- [What you need to do] Pictures excluded, return every entry exactly, please.

- [Information]
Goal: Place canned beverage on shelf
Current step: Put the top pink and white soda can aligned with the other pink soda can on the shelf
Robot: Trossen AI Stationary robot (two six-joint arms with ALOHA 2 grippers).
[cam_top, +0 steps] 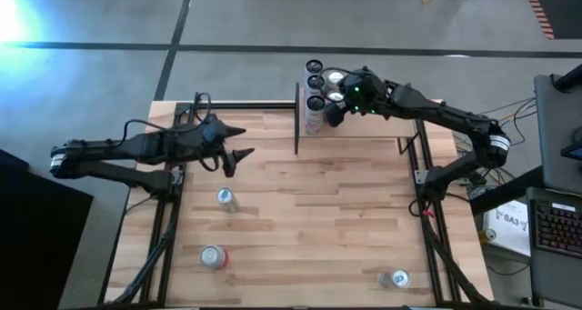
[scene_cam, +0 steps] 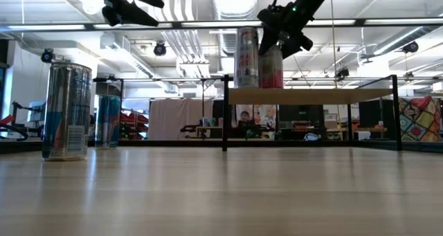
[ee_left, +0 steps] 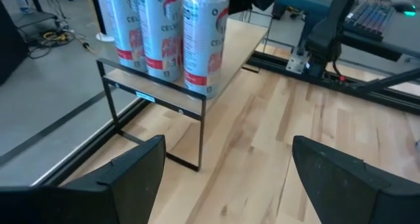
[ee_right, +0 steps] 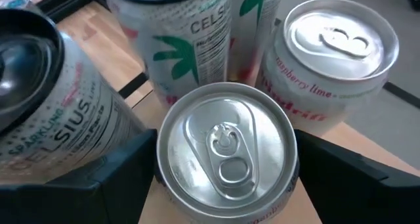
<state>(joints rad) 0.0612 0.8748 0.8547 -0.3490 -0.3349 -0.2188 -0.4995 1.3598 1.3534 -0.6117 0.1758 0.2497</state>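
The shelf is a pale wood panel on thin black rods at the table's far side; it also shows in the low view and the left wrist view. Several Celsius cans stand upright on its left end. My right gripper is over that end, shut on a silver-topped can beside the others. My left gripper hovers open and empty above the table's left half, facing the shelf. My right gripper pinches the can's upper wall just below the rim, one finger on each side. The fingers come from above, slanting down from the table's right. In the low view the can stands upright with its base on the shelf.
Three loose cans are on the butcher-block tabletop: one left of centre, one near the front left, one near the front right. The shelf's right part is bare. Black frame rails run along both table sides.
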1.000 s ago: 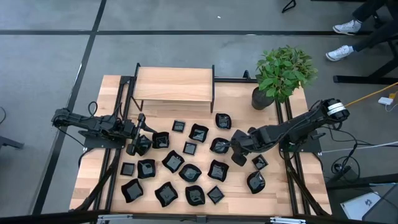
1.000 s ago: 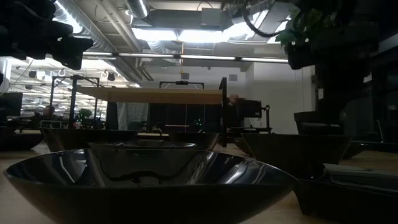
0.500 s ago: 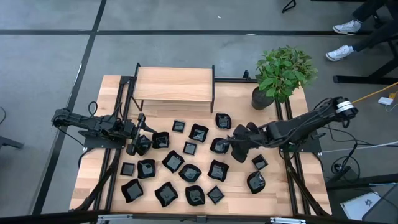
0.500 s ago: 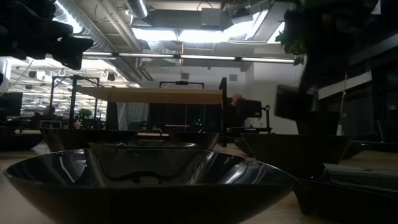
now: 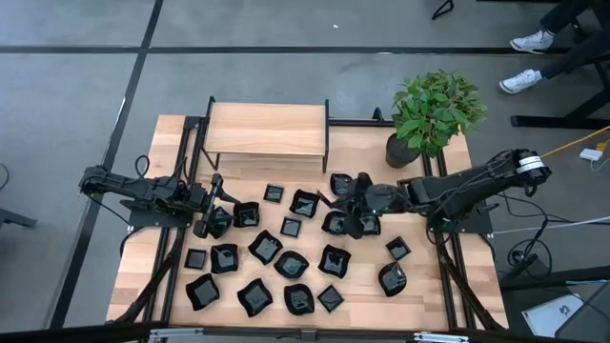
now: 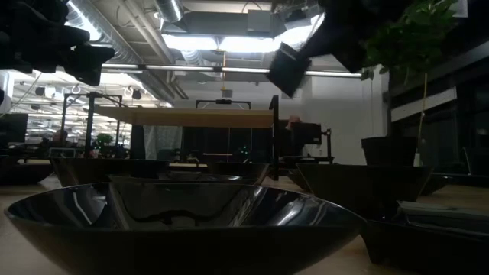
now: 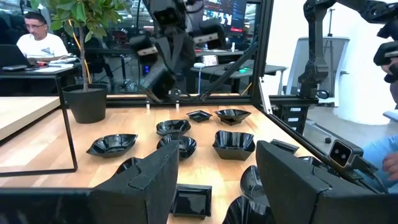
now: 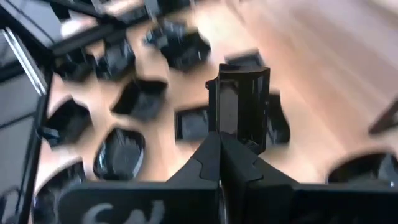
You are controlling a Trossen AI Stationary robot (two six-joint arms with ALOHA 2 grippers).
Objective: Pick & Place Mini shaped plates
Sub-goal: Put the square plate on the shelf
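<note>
Several mini shaped plates [image 5: 291, 264], small, glossy and black, lie spread over the wooden table [image 5: 448, 295]. My right gripper [image 8: 221, 146] is near the table's middle, above the plates, shut on a small square plate [image 8: 238, 99]. That plate also shows high up in the low view, where the held plate [image 6: 286, 69] hangs tilted. My left gripper [image 7: 214, 180] waits at the table's left side, pointing level and open, with a square plate [image 7: 191, 200] on the table below the gap between its fingers. My right gripper pinches the square plate's near rim [image 8: 231, 135] between its two shut fingers. The fingers come slanting down from the table's right side. The plate stands out beyond the fingertips, tilted on edge and lifted clear of the table and the other plates.
A wooden riser shelf [image 5: 267, 129] on a black frame stands at the far middle. A potted plant [image 5: 434, 110] stands at the far right. Black frame rails [image 5: 443, 205] run along both sides. People sit beyond the table.
My right gripper has risen with the square plate and gone toward the table's left and far side, tipping up from a steep downward point to a shallow slant. The plate is lifted clear and has turned with the wrist.
</note>
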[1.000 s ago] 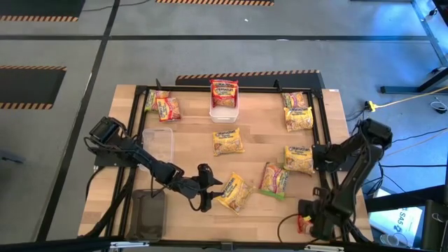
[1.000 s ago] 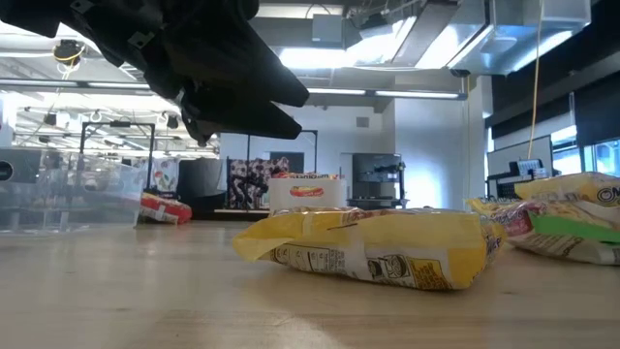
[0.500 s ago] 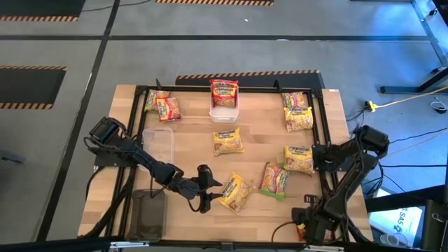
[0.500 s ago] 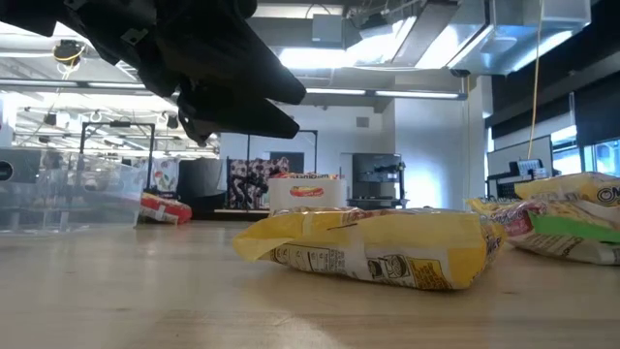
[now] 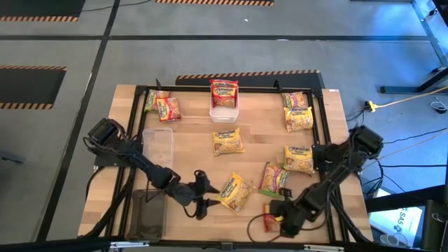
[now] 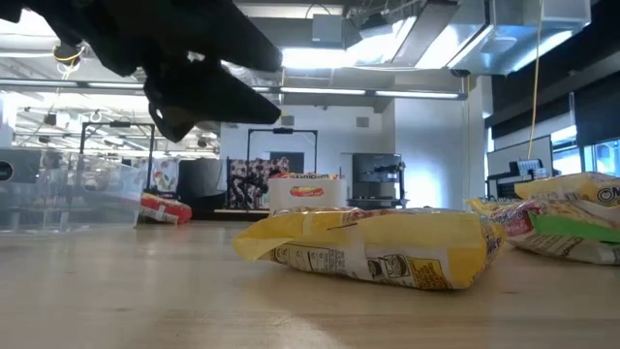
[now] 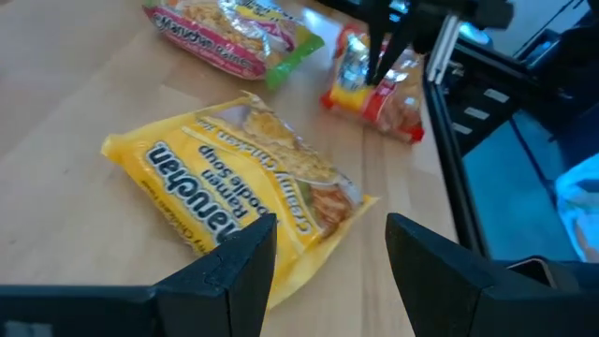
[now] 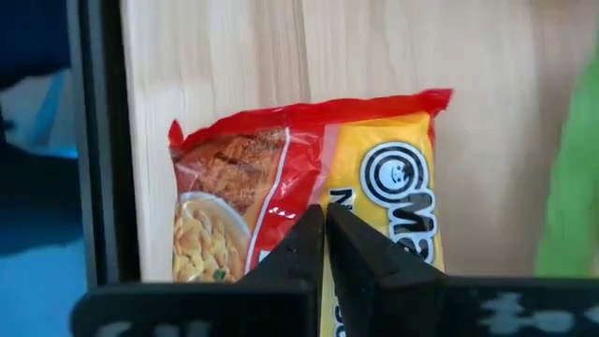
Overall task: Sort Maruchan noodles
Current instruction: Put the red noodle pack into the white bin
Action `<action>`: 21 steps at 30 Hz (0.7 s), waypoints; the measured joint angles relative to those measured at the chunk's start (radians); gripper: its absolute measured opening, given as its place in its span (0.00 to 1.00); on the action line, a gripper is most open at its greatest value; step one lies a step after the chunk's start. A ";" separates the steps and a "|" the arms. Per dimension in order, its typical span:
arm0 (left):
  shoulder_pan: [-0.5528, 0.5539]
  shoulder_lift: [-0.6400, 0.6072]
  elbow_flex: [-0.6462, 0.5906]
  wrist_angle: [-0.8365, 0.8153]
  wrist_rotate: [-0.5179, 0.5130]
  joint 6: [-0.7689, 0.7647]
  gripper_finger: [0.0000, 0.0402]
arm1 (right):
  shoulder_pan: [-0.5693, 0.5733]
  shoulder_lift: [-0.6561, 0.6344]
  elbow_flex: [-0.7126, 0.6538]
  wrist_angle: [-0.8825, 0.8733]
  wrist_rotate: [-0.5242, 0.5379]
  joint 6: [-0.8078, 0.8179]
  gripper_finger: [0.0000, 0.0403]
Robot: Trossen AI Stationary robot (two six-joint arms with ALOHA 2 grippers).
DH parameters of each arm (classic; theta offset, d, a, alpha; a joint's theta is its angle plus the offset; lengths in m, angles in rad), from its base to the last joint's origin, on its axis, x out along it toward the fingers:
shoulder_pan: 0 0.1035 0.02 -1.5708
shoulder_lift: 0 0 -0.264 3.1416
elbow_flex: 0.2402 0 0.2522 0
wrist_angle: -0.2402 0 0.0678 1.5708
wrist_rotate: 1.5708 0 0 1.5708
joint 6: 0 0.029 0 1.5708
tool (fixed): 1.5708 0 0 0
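The Maruchan noodles lie scattered on the wooden table. A yellow packet (image 5: 234, 192) (image 7: 234, 197) (image 6: 368, 247) lies flat near the table's near edge. My left gripper (image 5: 207, 194) (image 7: 329, 229) stands open just left of it, above the table, its fingers pointing at the packet and apart from it. Right of that, by the near rail, my right gripper (image 5: 277, 213) (image 8: 324, 220) is shut on a red-and-yellow packet (image 5: 268, 215) (image 7: 379, 94) (image 8: 281, 168). My right gripper pinches the red-and-yellow packet between its two shut fingers, on the wrapper where the red band meets the yellow (image 8: 309, 201). The fingers come steeply from above. The packet spreads out below them, tilted; whether its lower side rests on the table, I cannot tell.
A green-banded packet (image 5: 274, 178) lies just behind the held one, and more packets (image 5: 299, 159) (image 5: 228, 141) lie farther back. A white bin (image 5: 224, 105) stands at the far edge, a clear bin (image 5: 157, 143) and a dark tray (image 5: 147, 213) at the left. A black frame rail (image 5: 325, 140) bounds the table.
My right gripper has swung from the table's near right corner toward the left, sinking a little and tipping steeper, carrying the red-and-yellow packet in over the tabletop. My left gripper has shifted slightly toward the near edge, still open.
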 joint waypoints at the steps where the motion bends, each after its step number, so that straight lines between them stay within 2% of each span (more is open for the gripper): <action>1: -0.002 0.000 0.000 0.005 0.000 -0.001 0.49 | -0.018 0.011 0.001 0.024 0.001 -0.034 0.04; 5: -0.017 0.007 0.017 0.005 -0.005 -0.015 0.49 | -0.085 0.066 0.003 0.124 0.019 -0.142 0.04; 9: -0.029 0.066 0.090 0.002 0.002 0.026 0.49 | -0.133 0.076 0.008 0.206 0.043 -0.229 0.04; 12: -0.029 0.119 0.173 -0.019 0.018 0.061 0.49 | -0.113 0.023 0.015 0.127 0.037 -0.232 0.04; 16: -0.029 0.188 0.296 -0.070 0.028 0.107 0.49 | -0.011 -0.110 0.030 0.054 0.055 -0.059 0.04; 21: -0.023 0.280 0.428 -0.093 0.034 0.184 0.49 | 0.176 -0.183 0.026 -0.048 0.249 0.267 0.04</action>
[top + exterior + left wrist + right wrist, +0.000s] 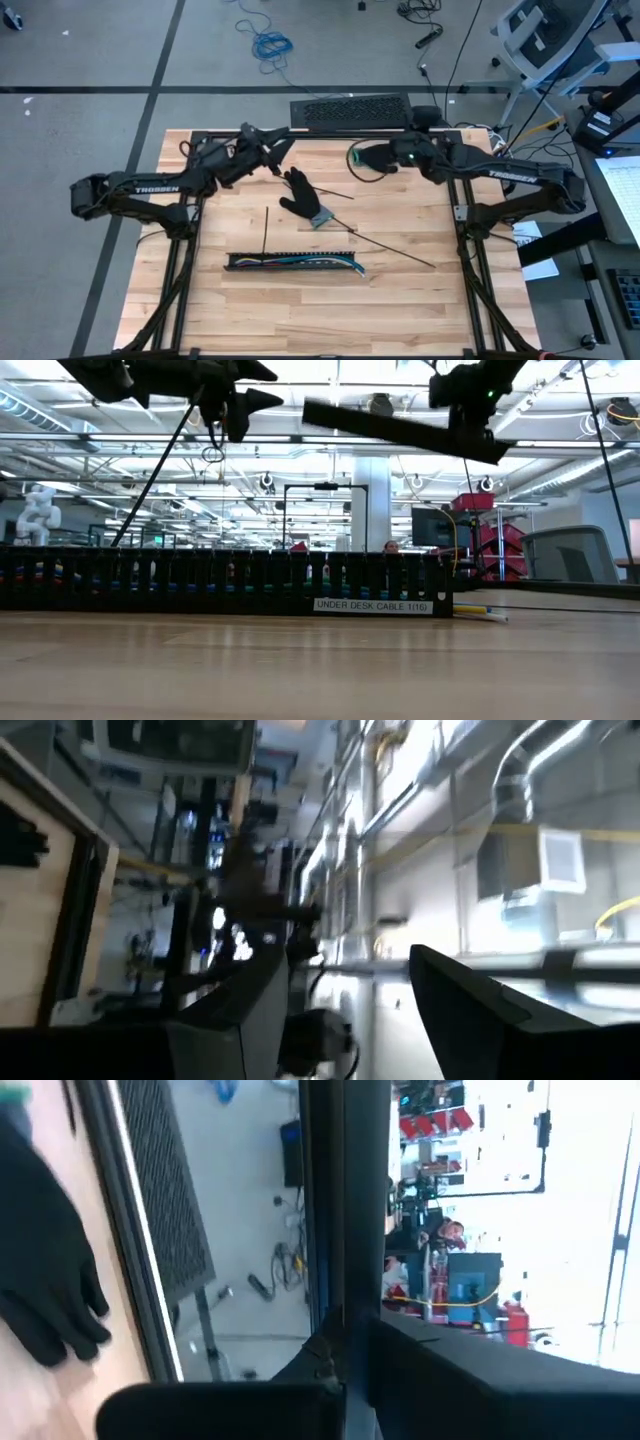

- [Answer below]
Goal: Place canned beverage on shelf
Current step: Put the top pink and white soda can aligned with the other pink soda can on the shelf
Robot: Trossen AI Stationary robot (two six-joint arms with ALOHA 2 grippers).
[cam_top, +0 steps] 
[scene_cam, +0 steps] 
[ee_left, +0 steps] 
[ee_right, +0 steps] 
<state>(joints rad) 0.0612 0.8748 0.8547 -0.3490 -0.3349 -0.2188 -0.4995 1.3598 1.3534 -0.6117 0.1758 0.2497</state>
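The shelf is a pale wood panel on thin black rods at the table's far side; it also shows in the low view and the left wrist view. Several Celsius cans stand upright on its left end. My right gripper is over that end, shut on a silver-topped can beside the others. My left gripper hovers open and empty above the table's left half, facing the shelf. My right gripper pinches the can's upper wall just below the rim, one finger on each side. The fingers come from above, slanting down from the table's right. In the low view the can stands upright with its base on the shelf.
Three loose cans are on the butcher-block tabletop: one left of centre, one near the front left, one near the front right. The shelf's right part is bare. Black frame rails run along both table sides.
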1.000 s ago: 
1.000 s ago: 
0.500 s ago: 
0.500 s ago: 
now: 
now: 
now: 
now: 
You are controlling a Trossen AI Stationary robot (two six-joint arms with ALOHA 2 grippers).
Objective: Pick & Place Mini shaped plates
Sub-goal: Put the square plate on the shelf
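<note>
Several mini shaped plates [image 5: 291, 264], small, glossy and black, lie spread over the wooden table [image 5: 448, 295]. My right gripper [image 8: 221, 146] is near the table's middle, above the plates, shut on a small square plate [image 8: 238, 99]. That plate also shows high up in the low view, where the held plate [image 6: 286, 69] hangs tilted. My left gripper [image 7: 214, 180] waits at the table's left side, pointing level and open, with a square plate [image 7: 191, 200] on the table below the gap between its fingers. My right gripper pinches the square plate's near rim [image 8: 231, 135] between its two shut fingers. The fingers come slanting down from the table's right side. The plate stands out beyond the fingertips, tilted on edge and lifted clear of the table and the other plates.
A wooden riser shelf [image 5: 267, 129] on a black frame stands at the far middle. A potted plant [image 5: 434, 110] stands at the far right. Black frame rails [image 5: 443, 205] run along both sides. People sit beyond the table.
My right gripper has risen with the square plate and gone toward the table's left and far side, tipping up from a steep downward point to a shallow slant. The plate is lifted clear and has turned with the wrist.
</note>
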[1.000 s ago] 
[1.000 s ago] 
[0.500 s ago] 
[0.500 s ago] 
[now] 
[now] 
[now] 
[now] 
Overall task: Sort Maruchan noodles
Current instruction: Put the red noodle pack into the white bin
Action `<action>`: 21 steps at 30 Hz (0.7 s), waypoints; the measured joint angles relative to those measured at the chunk's start (radians); gripper: its absolute measured opening, given as its place in its span (0.00 to 1.00); on the action line, a gripper is most open at its greatest value; step one lies a step after the chunk's start. A ";" separates the steps and a "|" the arms. Per dimension in order, its typical span:
arm0 (left):
  shoulder_pan: [-0.5528, 0.5539]
  shoulder_lift: [-0.6400, 0.6072]
  elbow_flex: [-0.6462, 0.5906]
  wrist_angle: [-0.8365, 0.8153]
  wrist_rotate: [-0.5179, 0.5130]
  joint 6: [-0.7689, 0.7647]
  gripper_finger: [0.0000, 0.0402]
arm1 (right):
  shoulder_pan: [-0.5693, 0.5733]
  shoulder_lift: [-0.6561, 0.6344]
  elbow_flex: [-0.7126, 0.6538]
  wrist_angle: [-0.8825, 0.8733]
  wrist_rotate: [-0.5242, 0.5379]
  joint 6: [-0.8078, 0.8179]
  gripper_finger: [0.0000, 0.0403]
Robot: Trossen AI Stationary robot (two six-joint arms with ALOHA 2 grippers).
DH parameters of each arm (classic; theta offset, d, a, alpha; a joint's theta is its angle plus the offset; lengths in m, angles in rad), from its base to the last joint's origin, on its axis, x out along it toward the fingers:
shoulder_pan: 0 0.1035 0.02 -1.5708
shoulder_lift: 0 0 -0.264 3.1416
elbow_flex: 0.2402 0 0.2522 0
wrist_angle: -0.2402 0 0.0678 1.5708
wrist_rotate: 1.5708 0 0 1.5708
joint 6: 0 0.029 0 1.5708
tool (fixed): 1.5708 0 0 0
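The Maruchan noodles lie scattered on the wooden table. A yellow packet (image 5: 234, 192) (image 7: 234, 197) (image 6: 368, 247) lies flat near the table's near edge. My left gripper (image 5: 207, 194) (image 7: 329, 229) stands open just left of it, above the table, its fingers pointing at the packet and apart from it. Right of that, by the near rail, my right gripper (image 5: 277, 213) (image 8: 324, 220) is shut on a red-and-yellow packet (image 5: 268, 215) (image 7: 379, 94) (image 8: 281, 168). My right gripper pinches the red-and-yellow packet between its two shut fingers, on the wrapper where the red band meets the yellow (image 8: 309, 201). The fingers come steeply from above. The packet spreads out below them, tilted; whether its lower side rests on the table, I cannot tell.
A green-banded packet (image 5: 274, 178) lies just behind the held one, and more packets (image 5: 299, 159) (image 5: 228, 141) lie farther back. A white bin (image 5: 224, 105) stands at the far edge, a clear bin (image 5: 157, 143) and a dark tray (image 5: 147, 213) at the left. A black frame rail (image 5: 325, 140) bounds the table.
My right gripper has swung from the table's near right corner toward the left, sinking a little and tipping steeper, carrying the red-and-yellow packet in over the tabletop. My left gripper has shifted slightly toward the near edge, still open.
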 joint waypoints at the steps where the motion bends, each after its step number, so that straight lines between them stay within 2% of each span (more is open for the gripper): <action>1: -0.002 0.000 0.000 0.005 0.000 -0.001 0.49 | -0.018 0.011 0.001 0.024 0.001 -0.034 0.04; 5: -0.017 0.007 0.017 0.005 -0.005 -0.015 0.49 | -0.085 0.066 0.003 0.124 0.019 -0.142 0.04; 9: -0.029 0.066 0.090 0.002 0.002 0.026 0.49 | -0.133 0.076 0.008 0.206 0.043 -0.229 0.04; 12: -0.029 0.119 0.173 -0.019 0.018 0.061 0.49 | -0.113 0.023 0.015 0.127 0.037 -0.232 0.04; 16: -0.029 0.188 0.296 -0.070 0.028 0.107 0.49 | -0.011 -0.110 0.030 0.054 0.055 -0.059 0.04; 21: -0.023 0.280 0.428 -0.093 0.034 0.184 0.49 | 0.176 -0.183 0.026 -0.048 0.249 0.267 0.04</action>
[top + exterior + left wrist + right wrist, +0.000s] 

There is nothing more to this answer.